Upgrade of a mail server to Leap 15.1 – problems with SSSD and clamd

I use email servers based on Postfix (smtp), Cyrus (imap) in combination with an LDAP server for authentication purposes and fetchmail to access external mail provider services. Both the mail servers and the LDAP server are virtualized guests on KVM host servers with LUKS-encrypted disks/partitions. Due to a series of security measures to become compliant to DSGVO and EU-GDPR based customer contracts the whole setup is relatively complicated. However, authentication for mail clients to the different servers is of central importance. Communication of each mail server to the LDAP server is performed via an TLS connection and SSSD. The mail client systems access the mail servers via TLS; login to the client systems partially also depends on LDAP.

Whenever a full upgrade of the server is required I, therefore, first test it on copies of the KVM host installation and each KVM instance. (The “dd” command is of good service during these tests.) One experiences some unwelcome surprises from time to time – and then you may need a quick restauration of a workings system.

When I switched everything to Opensuse Leap 15.1 some days ago I stumbled once again across small problems. It is interesting that one of the problems had to do with SSSD – again.

Previous problems with SSSD during upgrades to Opensuse Leap 15.0

Some time ago 1 described a problem with PAM control files for imap and smtp services on the mail server when I upgraded to Leap 15.0. See:
Mail-server-upgrade to Opensuse Leap 15 – and some hours with authentication trouble
The PAM files included directives for SSSD. The file were unfortunately replaced (without backups) during upgrade from OS 42.3 to Leap 15.0. This hampered all authentication of mail clients via authentication requests from the imap and smtp services to the LDAP system. The cause of the resulting problems at the side of the email clients, namely authetication trouble, was not easy to identify.

New SSSD problem during upgrades to Opensuse Leap 15.1

This time I ran once again into authentication trouble – and suspected some mess with the PAM files again. Yet, this was not the case – the PAM files were all intact and correct. (SuSE learns!) However, after an hour of testing I saw that the SSSD service did not what it should. Checking the status of the service with “systemctl status sssd.service” I got a final status line saying “Backend is offline”.

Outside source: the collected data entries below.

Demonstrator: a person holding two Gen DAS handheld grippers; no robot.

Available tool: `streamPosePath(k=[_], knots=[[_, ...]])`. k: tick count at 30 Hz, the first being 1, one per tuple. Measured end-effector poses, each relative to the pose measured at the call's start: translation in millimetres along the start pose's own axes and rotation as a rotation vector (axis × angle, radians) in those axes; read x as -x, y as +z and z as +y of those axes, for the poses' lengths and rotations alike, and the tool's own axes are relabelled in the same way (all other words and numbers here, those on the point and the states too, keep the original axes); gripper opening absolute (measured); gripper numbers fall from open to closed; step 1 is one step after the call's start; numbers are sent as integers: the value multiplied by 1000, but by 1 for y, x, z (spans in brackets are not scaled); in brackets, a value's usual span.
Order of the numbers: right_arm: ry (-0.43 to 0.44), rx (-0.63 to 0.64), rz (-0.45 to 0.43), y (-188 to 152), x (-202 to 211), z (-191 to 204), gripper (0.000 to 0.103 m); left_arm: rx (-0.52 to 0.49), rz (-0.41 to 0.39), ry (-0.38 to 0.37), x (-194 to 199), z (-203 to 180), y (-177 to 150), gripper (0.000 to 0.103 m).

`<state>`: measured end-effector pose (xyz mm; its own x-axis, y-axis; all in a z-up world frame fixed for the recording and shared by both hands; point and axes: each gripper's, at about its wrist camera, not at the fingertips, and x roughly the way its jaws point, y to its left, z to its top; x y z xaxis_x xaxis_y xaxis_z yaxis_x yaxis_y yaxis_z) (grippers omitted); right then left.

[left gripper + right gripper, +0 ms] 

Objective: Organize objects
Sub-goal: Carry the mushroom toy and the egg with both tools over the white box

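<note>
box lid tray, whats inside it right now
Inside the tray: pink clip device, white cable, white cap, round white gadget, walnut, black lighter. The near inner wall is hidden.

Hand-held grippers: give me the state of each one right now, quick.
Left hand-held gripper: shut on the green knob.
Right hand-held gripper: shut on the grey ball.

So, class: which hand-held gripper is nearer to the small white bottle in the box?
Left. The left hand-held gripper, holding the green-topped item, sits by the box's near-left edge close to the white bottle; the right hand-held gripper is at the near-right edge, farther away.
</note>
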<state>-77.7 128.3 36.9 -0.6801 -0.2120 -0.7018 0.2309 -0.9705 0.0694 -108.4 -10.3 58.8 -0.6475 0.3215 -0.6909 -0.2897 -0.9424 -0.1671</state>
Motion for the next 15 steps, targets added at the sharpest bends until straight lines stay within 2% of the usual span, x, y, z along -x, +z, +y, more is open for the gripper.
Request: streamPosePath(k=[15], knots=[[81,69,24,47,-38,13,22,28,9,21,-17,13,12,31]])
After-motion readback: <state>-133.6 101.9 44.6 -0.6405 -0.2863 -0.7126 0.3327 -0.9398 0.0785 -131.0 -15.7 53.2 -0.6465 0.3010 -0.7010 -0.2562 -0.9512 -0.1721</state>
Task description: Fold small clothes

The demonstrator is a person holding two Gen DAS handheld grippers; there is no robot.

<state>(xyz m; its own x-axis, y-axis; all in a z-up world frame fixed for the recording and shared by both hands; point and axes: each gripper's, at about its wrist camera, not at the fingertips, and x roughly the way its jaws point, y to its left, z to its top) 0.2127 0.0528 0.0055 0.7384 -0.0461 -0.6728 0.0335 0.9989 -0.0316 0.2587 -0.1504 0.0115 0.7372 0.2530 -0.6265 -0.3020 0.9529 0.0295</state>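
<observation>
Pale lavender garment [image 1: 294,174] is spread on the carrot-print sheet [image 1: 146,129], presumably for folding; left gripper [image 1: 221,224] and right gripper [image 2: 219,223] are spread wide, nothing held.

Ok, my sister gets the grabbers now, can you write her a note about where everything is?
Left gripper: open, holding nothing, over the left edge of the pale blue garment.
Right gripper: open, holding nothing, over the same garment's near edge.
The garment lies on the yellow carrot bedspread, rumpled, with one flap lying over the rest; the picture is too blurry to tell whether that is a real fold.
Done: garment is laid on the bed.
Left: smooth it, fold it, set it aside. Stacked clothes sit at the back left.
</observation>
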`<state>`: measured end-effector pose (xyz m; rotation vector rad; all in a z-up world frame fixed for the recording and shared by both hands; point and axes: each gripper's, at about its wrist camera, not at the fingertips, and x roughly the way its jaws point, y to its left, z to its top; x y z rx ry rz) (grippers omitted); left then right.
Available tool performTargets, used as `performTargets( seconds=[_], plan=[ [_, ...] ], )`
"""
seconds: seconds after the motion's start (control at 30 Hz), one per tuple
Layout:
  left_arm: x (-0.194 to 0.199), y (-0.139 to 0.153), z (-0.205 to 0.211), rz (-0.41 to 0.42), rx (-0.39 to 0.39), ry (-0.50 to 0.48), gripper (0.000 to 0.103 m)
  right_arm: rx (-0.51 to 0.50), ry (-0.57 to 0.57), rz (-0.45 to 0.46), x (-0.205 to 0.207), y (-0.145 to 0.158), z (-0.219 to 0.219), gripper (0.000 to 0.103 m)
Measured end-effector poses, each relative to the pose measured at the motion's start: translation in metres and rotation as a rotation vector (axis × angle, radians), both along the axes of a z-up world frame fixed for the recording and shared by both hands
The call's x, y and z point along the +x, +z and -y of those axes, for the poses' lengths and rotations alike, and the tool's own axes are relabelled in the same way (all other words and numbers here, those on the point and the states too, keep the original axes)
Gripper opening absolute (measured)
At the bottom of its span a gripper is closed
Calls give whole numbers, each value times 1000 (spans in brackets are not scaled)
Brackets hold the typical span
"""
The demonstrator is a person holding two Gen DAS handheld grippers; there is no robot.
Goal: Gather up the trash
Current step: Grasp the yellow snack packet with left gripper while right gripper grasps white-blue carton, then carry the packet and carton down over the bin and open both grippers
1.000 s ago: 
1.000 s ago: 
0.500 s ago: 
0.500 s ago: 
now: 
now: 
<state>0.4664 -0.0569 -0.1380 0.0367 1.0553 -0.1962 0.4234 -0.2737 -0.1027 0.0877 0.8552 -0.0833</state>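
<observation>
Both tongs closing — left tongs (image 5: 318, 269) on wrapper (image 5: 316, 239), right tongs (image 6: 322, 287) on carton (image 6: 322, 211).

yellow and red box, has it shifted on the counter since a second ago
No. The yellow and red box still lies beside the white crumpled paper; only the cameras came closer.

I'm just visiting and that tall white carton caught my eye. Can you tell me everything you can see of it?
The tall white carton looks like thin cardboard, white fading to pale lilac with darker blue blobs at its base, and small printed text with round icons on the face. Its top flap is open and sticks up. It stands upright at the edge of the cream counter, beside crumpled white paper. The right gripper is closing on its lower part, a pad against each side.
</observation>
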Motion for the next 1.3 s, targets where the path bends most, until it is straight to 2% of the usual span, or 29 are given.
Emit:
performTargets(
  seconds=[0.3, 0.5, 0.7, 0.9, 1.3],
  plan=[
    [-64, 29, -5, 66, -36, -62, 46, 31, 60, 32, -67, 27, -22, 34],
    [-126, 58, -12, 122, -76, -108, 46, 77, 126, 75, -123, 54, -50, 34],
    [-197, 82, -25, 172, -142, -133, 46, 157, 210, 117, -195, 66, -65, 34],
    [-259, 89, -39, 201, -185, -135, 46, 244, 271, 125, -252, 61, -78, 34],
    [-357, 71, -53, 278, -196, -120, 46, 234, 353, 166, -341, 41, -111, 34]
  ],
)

What did this mean? I had no real clue. You naturally assume that LDAP would be my backend in my server configuration; this is reflected in the file /etc/sssd/sssd.conf:

[sssd]
config_file_version = 2
services = nss,pam
domains = default
[nss]
filter_groups = root
filter_users = root
[pam]
[domain/default]
ldap_uri = ldap://myldap.mydomain.de
ldap_search_base = dc=mydc,dc=de
ldap_schema = rfc2307bis
id_provider = ldap
ldap_user_uuid = entryuuid
ldap_group_uuid = entryuuid
ldap_id_use_start_tls = True
enumerate = True
cache_credentials = False
ldap_tls_cacertdir = /etc/ssl/certs
ldap_tls_cacert = /etc/ssl/certs/mydomainCA.pem
chpass_provider = ldap
auth_provider = ldap

I checked – the LDAP service was active in its KVM machine. Of course, NSS must also be working for SSSD to become functional. No problem there. I checked whether the LDAP service could be reached through the firewalls of the different KVM instances and their hosts. Yes, this worked, too. So, what the hack was wrong?

Eventually, I found some interesting contribution in a Fedora mailing list: See here. What if the problem had its origin really in some systemd glitch? Wouldn’t be the first time.

So, I first made a copy of the original file “/usr/lib/systemd/system/sssd.service” and after that tried a modification of the original file linked by “sss.service” in “/etc/systemd/system/multi-user.target.wants”. I simply added a line “After=network.service” to guarantee a full network setup before sssd was started.

[Unit]
Description=System Security Services Daemon
# SSSD must be running before we permit user sessions
Before=systemd-user-sessions.service nss-user-lookup.target
Wants=nss-user-lookup.target
After=network.service

[Service]
Environment=DEBUG_LOGGER=--logger=files
EnvironmentFile=-/etc/sysconfig/sssd
ExecStart=/usr/sbin/sssd -i ${DEBUG_LOGGER}
Type=notify
NotifyAccess=main
PIDFile=/var/run/sssd.pid

[Install]
WantedBy=multi-user.target

And guess what? This was successful! The reason being that at the point in time when the sssd.service starts name resolution (i.e. the evaluation of resolv.conf and access to DNS-servers ) may not yet be guaranteed!

Hint:

Note that there may be multiple reasons for such a delay; one you could think of is a firewall which is started at some point and requires time to establish all rules. Your server may not get access to any of the defined DNS-servers up to the point where the firewalls rules are working. Then, depending on when exactly you start your firewall service, you may have to use a different “After”-rule than mine.

Important point:
You should not permanently change the files in “/usr/lib/systemd”. So, after such a test as described you should restore the original systemd file for a specific service in “/usr/lib/systemd/system/” with all its attributes! The correct mechanism to add modifications to systemd service configuration files is e.g. described here “askubuntu.com : how-do-i-override-or-configure-systemd-services“.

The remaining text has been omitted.